I think we should be able to use one language targeted at a browser
whereby the code (not a "script") is delivered to the browser and run
by just-in-time compilation through a runtime. How that looks in a
browser depends on many things and is determined by the logic the
browser processes and not some powerful application tier sitting
behind a row of web-servers in a central location. The client browsers
have powerful machines these days - when browsing that power is
underutilized and the problems of concurrency can stress web-servers
which must develop pages just-in-time by generating them through ASP
or PHP an the ilk. In the CURL approach, the deterministic logic would
reside at the browser end.

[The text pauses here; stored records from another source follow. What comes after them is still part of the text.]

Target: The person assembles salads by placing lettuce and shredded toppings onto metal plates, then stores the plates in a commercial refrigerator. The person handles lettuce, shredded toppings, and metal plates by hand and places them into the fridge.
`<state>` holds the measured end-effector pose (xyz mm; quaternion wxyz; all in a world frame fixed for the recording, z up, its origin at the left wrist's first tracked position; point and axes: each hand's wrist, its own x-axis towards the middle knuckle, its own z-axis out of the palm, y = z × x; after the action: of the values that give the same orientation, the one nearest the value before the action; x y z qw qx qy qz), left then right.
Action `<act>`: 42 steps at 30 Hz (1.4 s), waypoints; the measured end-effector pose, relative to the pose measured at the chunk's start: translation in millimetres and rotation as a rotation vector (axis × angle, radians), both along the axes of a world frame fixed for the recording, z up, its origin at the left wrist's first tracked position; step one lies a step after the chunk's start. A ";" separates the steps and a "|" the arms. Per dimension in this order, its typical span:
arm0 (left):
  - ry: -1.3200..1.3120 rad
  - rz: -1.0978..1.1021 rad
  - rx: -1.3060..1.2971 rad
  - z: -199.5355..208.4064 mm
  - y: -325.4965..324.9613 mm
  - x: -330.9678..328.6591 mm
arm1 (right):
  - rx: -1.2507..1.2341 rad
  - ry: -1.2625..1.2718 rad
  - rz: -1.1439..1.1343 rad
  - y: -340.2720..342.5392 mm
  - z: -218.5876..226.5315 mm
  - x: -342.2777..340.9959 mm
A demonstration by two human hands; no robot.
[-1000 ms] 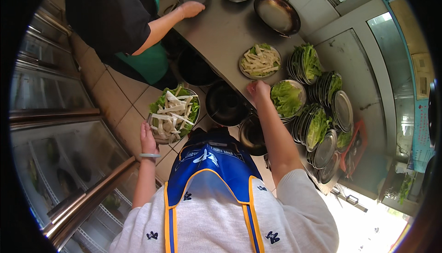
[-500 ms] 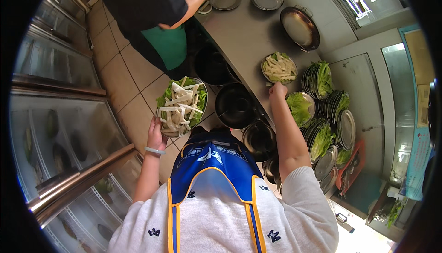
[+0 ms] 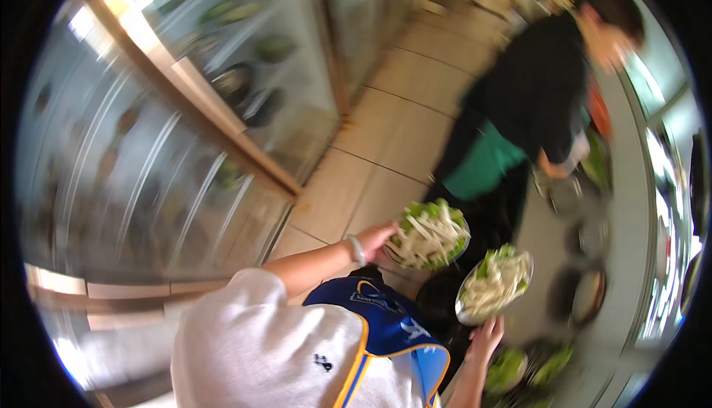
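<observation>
My left hand [image 3: 377,239] holds a metal plate of green leaves and white vegetable strips [image 3: 429,235] out over the tiled floor. My right hand [image 3: 486,336] holds a second metal plate of the same greens and white strips [image 3: 495,286] from underneath, just right of the first. Both plates ride level in front of my blue apron [image 3: 386,326]. The picture is blurred by motion.
A person in a black top and green apron [image 3: 519,111] stands at the steel counter [image 3: 630,185] on the right. Dark bowls [image 3: 586,297] and plates of greens [image 3: 519,367] sit on the counter. Glass-door refrigerators [image 3: 185,133] line the left side.
The view has swung left toward the refrigerators. My right hand, which was at the counter plates, now carries a second plate of vegetables. My left hand still holds its plate.
</observation>
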<state>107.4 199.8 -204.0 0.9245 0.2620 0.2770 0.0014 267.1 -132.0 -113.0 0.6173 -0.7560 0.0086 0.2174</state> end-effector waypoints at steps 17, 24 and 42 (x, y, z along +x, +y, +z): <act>0.133 0.826 0.214 114.1 -133.3 -6.6 | -0.051 -0.076 1.673 51.9 67.7 105.1; 0.004 1.095 -0.033 164.9 -172.3 14.7 | 0.055 0.070 2.028 115.4 74.7 154.2; 0.216 1.386 0.021 176.6 -200.1 38.1 | 0.289 0.173 2.030 330.9 139.2 158.3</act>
<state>145.5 -0.3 -27.4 0.6752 0.0324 0.4705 0.5672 425.4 198.9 26.2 0.2250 -0.3072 -0.6163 0.6894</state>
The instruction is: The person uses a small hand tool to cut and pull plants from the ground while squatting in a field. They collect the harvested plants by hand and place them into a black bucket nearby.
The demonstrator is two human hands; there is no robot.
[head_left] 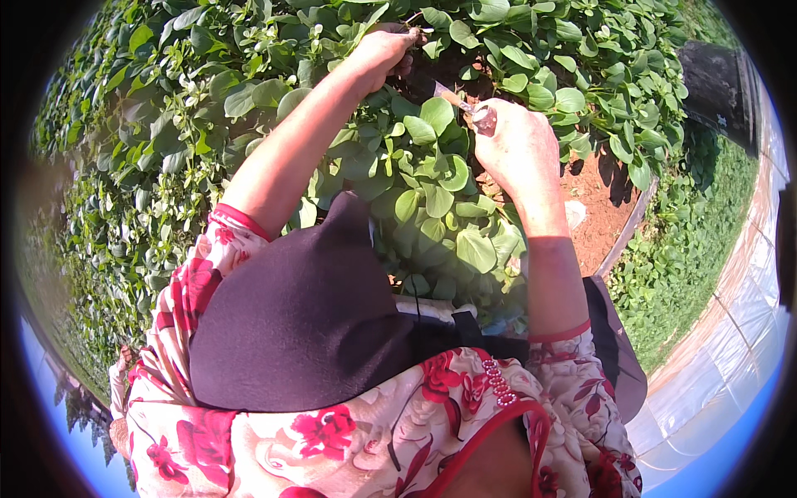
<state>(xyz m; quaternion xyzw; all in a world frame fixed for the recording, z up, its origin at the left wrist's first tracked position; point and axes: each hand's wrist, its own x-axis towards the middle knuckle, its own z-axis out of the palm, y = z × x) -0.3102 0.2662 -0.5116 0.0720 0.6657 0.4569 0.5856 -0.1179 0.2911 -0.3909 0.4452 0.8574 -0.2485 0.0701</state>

Current PCs are more than capable of this
and it would free up the processing power in corporations for other
things than running ???,000 users web-applications on some machine in
a data center.
I for one, will be looking to learn Curl as soon as I can. There are a
few good books on the subject that were lurking around as soon as
early as the fall of 2001. I very much like the concept - you can
probably tell
All I actually am interested in is if Microsoft are
going to make it part of their .NET strategy and allow to become part
of the VS.NET IDE - if not, I may end up having to learn someother
companies IDE - in the early stages of CURL this is a must anyway. But
VS.NET is most things to most PC developers and if Curl takes off, I
think MS will take it on board as part of their standing "embrace and
extend" policy.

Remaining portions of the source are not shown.